Kriegsmarine (pt. 1)
Kriegsmarine

Although Alexander knew, in rough technical details, the composition and blueprint of both the interior and exterior of a law enforcement police van, the infamous 'paddy wagon,' he was nonetheless fascinated by the experience of riding in one. It appeared the PRT model had subtle deviations from the conventional police and army model.

Among the most notable features was the containment foam sprayer emplacement on top; a tripartite division allowing for a single gunner to comfortably and accurately operate it while separated from the transport and driver section. Also the tanks of foam and solvent located under the seats on the left side, next to the first-aid supplies. Alexander was fascinated and desired to study the substance, but also knew it was tinker-made, and therefore likely to break down upon extensive interaction; there was little to could actually gain from stealing a container, although he was confident he'd be able to steal it in a manner that couldn't be traced back to him. It was a minor dilemma.

Averlee, sitting to his right, gently hummed the anthem of Sanctuary, an upbeat marching tune that involved the occasional whistling section or rejoinder composed of rapidly tapping her fingers against the empty plastic seat to her right. And opposite of them, three PRT agents watched in silence as she did this.

He'd asked Averlee about the Sanctuary Realm, but she wasn't too comfortable with oversharing. Alexander didn't mind her lack of openness. If the Gunman believed in her, that meant she had reasons for not telling him.

"Almost there," said the agent in the front passenger seat, via the intercom. "ETA is a minute and thirty seconds. We only need to verify ourselves on the radio."

A moment later, they were on the hardlight bridge to the Protectorate ENE Headquarters; Alexander had a distinct impression every major gang in the city, every criminal, every three-bit thug, and their mothers probably kept tabs on this highly visible logistics method to better remain aware of the PRT's movements, but there weren't any openings in the van large enough to properly discern who was inside. It was a good issue to contemplate, even in theoretical ways, as he anxiously awaited their arrival.

Another minute or so later, they stopped at the gate for another step of the verification. An agent opened the back door, checked the inside, made sure everyone was in their supposed place, closed the door, and the van proceeded through the opening hardlight gates. They disembarked.

"Hello there. I'd like to welcome you to the Protectorate East-North-East Headquarters. Armsmaster told me that you'd be coming."

Ahead of them stood Miss Militia, a dark-haired and olive-skinned woman in elegant army fatigues, ones designed specifically to accentuate, maybe even exaggerate her curves, and work boots. Around her waist hung a sash, and her lower face was covered by a tight scarf, both in the colors of the American flag. Her eyes were visible, bottle-green irises peering at them with polite interest, the sort that a store owner doing bad reserved for a client, or a priest in a dying church reserved for potential flock members. Maybe not quite to that same extent of utter desperation, but it was the same emotional vector, he thought - she was trying to make herself look affable, nice.
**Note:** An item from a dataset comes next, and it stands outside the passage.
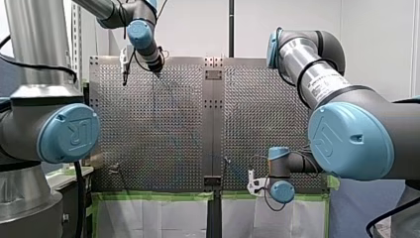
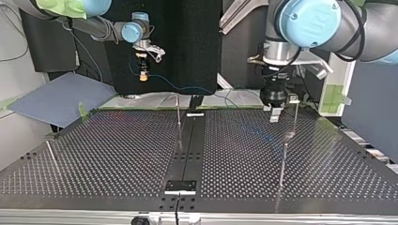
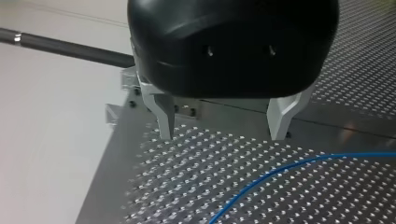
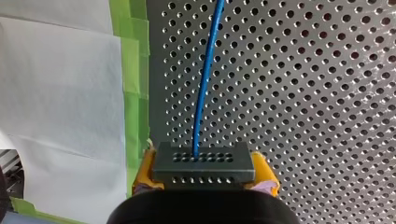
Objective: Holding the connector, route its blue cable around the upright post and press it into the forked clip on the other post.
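My right pincer (image 4: 204,181) is clamped on the connector (image 4: 203,162), with its yellow pads (image 4: 145,170) against both connector ends. The blue cable (image 4: 205,79) leaves the connector's face and runs over the perforated surface (image 4: 303,93), just inside the green tape (image 4: 135,70) on the surface's edge. My left pincer (image 3: 224,136) hangs wide open just above the surface and grips nothing. The cable crosses the surface near it.

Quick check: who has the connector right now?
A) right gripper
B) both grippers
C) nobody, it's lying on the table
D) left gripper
A: in the right wrist view the connector sits clamped between the yellow pads of the right gripper, with the cable running out of it. The left gripper is open and empty.
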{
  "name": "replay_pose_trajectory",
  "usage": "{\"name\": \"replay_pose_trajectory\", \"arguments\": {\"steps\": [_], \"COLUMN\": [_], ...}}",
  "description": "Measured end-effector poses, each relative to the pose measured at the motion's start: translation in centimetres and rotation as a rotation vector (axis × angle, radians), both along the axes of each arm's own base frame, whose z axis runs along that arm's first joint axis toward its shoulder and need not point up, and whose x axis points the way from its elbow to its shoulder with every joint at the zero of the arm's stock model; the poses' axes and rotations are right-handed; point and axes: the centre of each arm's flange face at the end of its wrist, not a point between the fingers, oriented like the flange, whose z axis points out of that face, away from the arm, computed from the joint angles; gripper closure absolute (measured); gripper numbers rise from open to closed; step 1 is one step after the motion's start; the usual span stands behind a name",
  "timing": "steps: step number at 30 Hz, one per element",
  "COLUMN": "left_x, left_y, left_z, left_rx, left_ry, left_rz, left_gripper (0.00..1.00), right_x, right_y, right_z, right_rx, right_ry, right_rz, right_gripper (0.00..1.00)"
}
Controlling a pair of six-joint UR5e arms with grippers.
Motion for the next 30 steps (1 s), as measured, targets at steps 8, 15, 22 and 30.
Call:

"Yeah," Alexander agreed, "I wonder why?"

Miss Militia frowned under her scarf. "I'm sorry?"

"Normally," he continued, "we'd have been invited to the PRT building for a calm discussion if that. The Protectorate has been known to engage with independents in less official ways. Frankly, I'm confused why there's even any planning that we need to get involved with - you could've simply briefed us by online message or, or... phone call, or even simply on the spot, or on the way to the spot. A hundred different ways. I mean, sure, it wouldn't have been halfway as effective in preparing us for cooperation, but... I mean, at first, I believed that I fucked up somehow and this was going to be a stealth arrest. You know? Lure the rookie in, slap some cuffies on him-"

"I assure you we're not like that," she replied.

Alexander kept his train of thoughts going, though, "I know, I figured that out. I wouldn't have come here if I didn't, ma'am. Although, going back to the topic of the operation; I mean, it's not like you won't take the lead anyway, right? We're just independents."

At the combination of words 'just,' and 'independents,' Averlee, who had been nodding along in agreement up to that point, suddenly turned to stare at him with the particularly indignant look of a cat angry at their owner. Meanwhile, Miss Militia looked beyond exasperated.

Nice job, Alex. One minute in, and you've made two women completely done with your shit. Gunman must've picked me for my chromosomes after all.

"Pas bien. Bad Snoopy," said Averlee, gently karate-chopping him in the forehead, a flicker of flame dancing at the edge of her palm.

"Ow," he said in genuine pain - it stung.

"Snoopy?" Miss Militia asked.

"Ah, yes." Averlee smiled at her with open and unrestrained delight, arms opening, like a frenzied butterfly's incandescent wings. "Adorable moniker, is it not? It is his-"

"I don't have a cape name," he interrupted resolutely, hand raised to draw attention. Miss Militia deliberated on which of them was telling the truth and decided to go with Alex's insistence. "For now, I suppose you may call me the Detective."

"Détective Mystérieux," whispered Averlee, in a hushed tone. And, explosively, she flung a hand up into the sky, another to her chest: "And moi! I am Mademoiselle Averlee Legrand, but you may call me Havenshroud, s'il te plaît et merci."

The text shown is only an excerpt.